What the exercise asks:
Would you return, word for word, the lines of the data below from the line with "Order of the" through the line with "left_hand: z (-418", and no others?

****************************************

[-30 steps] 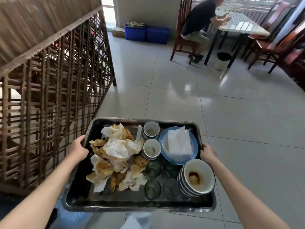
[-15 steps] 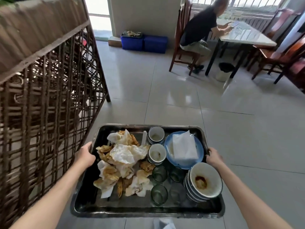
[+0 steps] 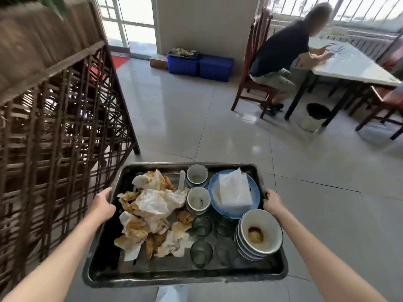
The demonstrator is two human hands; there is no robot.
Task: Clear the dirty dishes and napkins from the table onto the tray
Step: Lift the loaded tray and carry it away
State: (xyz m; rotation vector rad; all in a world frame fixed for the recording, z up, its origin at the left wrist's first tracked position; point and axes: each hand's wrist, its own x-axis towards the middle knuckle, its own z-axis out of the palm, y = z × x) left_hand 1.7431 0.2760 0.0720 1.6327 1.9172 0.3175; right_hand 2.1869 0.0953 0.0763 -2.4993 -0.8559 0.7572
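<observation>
I carry a dark metal tray (image 3: 178,274) above the tiled floor. My left hand (image 3: 102,205) grips its left rim and my right hand (image 3: 272,202) grips its right rim. A heap of stained crumpled napkins (image 3: 152,210) fills the tray's left half. Two small white cups (image 3: 198,199) stand in the middle. A blue plate (image 3: 255,192) at the back right bears a folded white napkin stack (image 3: 234,190). Several stacked white bowls (image 3: 259,234) with sauce residue sit at the front right. Several green glasses (image 3: 201,252) stand in front.
A wooden lattice partition (image 3: 56,118) runs close along my left. Ahead right, a person sits on a wooden chair (image 3: 253,83) at a white table (image 3: 349,66), with a bin (image 3: 314,118) beneath it. Blue crates (image 3: 198,65) stand against the far wall. Tiled floor lies ahead.
I have walked forward with the tray; the partition's end, the blue crates and the seated person have drawn nearer. Both hands keep their grip on the rims.
</observation>
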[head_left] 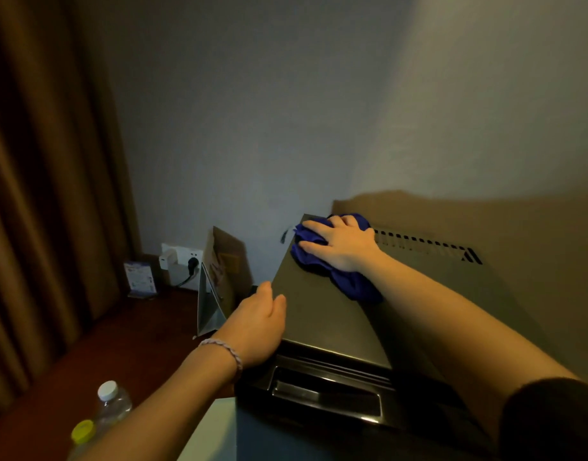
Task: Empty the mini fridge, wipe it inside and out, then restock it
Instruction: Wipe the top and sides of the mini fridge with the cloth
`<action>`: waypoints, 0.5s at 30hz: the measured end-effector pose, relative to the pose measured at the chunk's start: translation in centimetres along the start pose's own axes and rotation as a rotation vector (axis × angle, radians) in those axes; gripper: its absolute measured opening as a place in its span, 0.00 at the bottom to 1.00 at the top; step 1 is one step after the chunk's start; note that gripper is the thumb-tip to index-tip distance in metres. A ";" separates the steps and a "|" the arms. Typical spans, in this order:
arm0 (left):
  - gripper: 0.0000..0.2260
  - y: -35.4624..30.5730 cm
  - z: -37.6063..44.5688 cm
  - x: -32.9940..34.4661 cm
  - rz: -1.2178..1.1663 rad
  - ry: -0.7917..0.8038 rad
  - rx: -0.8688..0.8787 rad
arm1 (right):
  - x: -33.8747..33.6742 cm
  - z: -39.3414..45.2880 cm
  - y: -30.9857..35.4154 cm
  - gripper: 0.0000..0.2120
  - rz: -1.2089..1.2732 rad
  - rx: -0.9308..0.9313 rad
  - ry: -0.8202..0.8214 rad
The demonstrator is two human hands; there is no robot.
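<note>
The dark mini fridge (319,314) stands against the wall, seen from above, its door handle recess at the near edge. A crumpled blue cloth (352,284) lies on the far part of its top. My right hand (339,242) presses flat on the cloth with fingers spread. At the top's left edge rests my left hand (256,324), its fingers bent over the side. A clear bottle with a white cap (111,402) and a bottle with a yellow cap (83,430) stand at the lower left.
A paper bag (219,281) stands left of the fridge on the dark wooden surface (113,341). Behind it is a wall socket with a charger and plug (181,257) and a small card stand (141,277). Brown curtains (36,194) hang at the left.
</note>
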State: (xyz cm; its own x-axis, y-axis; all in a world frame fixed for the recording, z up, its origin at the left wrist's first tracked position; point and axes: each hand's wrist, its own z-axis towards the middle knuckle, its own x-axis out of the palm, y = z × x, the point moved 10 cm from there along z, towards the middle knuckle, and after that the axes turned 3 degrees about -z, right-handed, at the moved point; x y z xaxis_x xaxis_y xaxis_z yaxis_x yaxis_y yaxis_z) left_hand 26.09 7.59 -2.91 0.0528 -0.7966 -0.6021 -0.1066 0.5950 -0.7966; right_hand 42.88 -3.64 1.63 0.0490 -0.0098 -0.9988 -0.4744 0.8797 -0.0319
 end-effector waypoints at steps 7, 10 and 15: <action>0.13 0.5 -0.1 -0.3 -0.075 -0.040 -0.015 | -0.3 -3.7 2.2 0.27 -0.062 -0.112 -0.009; 0.14 0.8 0.0 -0.5 -0.084 -0.066 -0.021 | -0.7 -8.0 3.4 0.26 -0.074 -0.214 -0.046; 0.13 1.0 0.0 -0.5 -0.058 -0.077 -0.031 | -0.5 -12.8 3.9 0.26 -0.058 -0.254 -0.011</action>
State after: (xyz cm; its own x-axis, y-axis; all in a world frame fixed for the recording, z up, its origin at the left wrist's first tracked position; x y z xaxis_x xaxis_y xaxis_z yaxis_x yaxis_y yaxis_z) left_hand 25.99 8.61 -3.39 0.1355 -0.8187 -0.5580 -0.1316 0.5433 -0.8292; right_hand 29.72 -6.27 1.49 0.0915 -0.0504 -0.9945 -0.6759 0.7303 -0.0992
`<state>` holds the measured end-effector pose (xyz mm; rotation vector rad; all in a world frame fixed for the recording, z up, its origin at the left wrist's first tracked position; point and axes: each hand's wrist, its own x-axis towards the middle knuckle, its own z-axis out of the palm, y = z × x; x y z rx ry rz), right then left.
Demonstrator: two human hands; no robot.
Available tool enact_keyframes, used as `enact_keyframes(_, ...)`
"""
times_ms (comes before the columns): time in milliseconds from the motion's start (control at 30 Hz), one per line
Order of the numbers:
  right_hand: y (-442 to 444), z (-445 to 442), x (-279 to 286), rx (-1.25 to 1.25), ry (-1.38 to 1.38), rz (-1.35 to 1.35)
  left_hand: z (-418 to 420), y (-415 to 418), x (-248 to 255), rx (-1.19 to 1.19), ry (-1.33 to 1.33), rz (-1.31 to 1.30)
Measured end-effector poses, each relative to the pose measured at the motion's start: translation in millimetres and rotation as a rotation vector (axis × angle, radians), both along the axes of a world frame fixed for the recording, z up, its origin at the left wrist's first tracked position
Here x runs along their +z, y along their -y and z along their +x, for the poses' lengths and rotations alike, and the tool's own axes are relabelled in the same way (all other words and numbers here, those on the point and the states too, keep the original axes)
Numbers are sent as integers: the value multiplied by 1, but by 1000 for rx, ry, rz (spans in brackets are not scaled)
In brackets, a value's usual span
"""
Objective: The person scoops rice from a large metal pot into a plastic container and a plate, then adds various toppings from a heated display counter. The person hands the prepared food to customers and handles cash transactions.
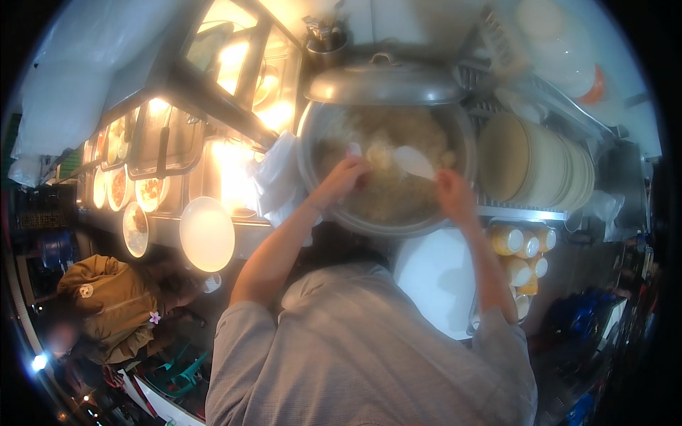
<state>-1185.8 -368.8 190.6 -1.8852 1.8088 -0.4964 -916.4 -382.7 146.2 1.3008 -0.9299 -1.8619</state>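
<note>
In front of me is a large round metal pot [397, 230] with rice [394, 205] inside, blurred by steam or haze. My right hand [455, 196] is closed around the handle of a white rice paddle [414, 161], whose flat blade lies over the rice. Above the pot's left part is my left hand [347, 175], fingers bent. A small pale object [354, 150] shows at its fingertips, too blurred to name or to tell whether it is gripped. A domed metal lid [386, 85] covers the far part of the pot.
Stacked plates [506, 160] stand in a rack at right, above several yellow-labelled containers [509, 239]. White plastic bags [279, 178] touch the pot's left side. Left are a lit food counter [224, 175], a white plate [206, 234] and a person in a brown jacket [114, 303].
</note>
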Motion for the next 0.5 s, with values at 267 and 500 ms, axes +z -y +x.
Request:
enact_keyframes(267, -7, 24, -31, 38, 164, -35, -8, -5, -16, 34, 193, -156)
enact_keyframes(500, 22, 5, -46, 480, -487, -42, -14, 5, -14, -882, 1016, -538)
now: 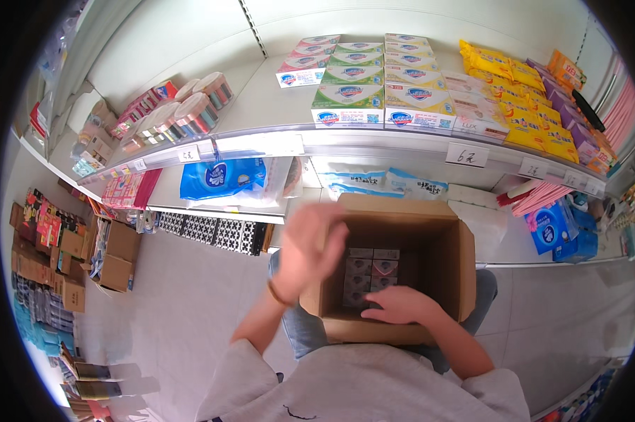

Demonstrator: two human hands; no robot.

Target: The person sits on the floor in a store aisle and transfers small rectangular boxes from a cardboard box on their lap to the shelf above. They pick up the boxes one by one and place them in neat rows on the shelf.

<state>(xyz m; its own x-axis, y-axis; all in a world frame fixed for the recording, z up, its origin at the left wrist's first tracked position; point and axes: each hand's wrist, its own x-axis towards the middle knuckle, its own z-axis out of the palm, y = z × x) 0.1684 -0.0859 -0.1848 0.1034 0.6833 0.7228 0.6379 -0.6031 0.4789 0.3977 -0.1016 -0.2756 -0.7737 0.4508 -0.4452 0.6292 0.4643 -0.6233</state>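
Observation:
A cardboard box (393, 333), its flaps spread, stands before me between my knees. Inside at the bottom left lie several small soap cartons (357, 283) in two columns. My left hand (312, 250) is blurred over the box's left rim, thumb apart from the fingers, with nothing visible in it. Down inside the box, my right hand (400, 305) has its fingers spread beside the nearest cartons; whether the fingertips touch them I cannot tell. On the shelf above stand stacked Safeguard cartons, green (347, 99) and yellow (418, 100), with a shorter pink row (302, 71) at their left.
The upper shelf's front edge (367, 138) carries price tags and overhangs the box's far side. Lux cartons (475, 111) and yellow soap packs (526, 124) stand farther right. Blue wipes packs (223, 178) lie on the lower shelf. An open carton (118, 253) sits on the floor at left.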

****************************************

Your response:
Order of the numbers:
  right_hand: y (-442 to 444), z (-445 to 442), x (-279 to 286), rx (-1.25 to 1.25), ry (-1.38 to 1.38), rz (-1.35 to 1.35)
  left_hand: z (-418 to 420), y (-415 to 418), x (-248 to 255), rx (-1.19 to 1.19), ry (-1.33 to 1.33), rz (-1.31 to 1.30)

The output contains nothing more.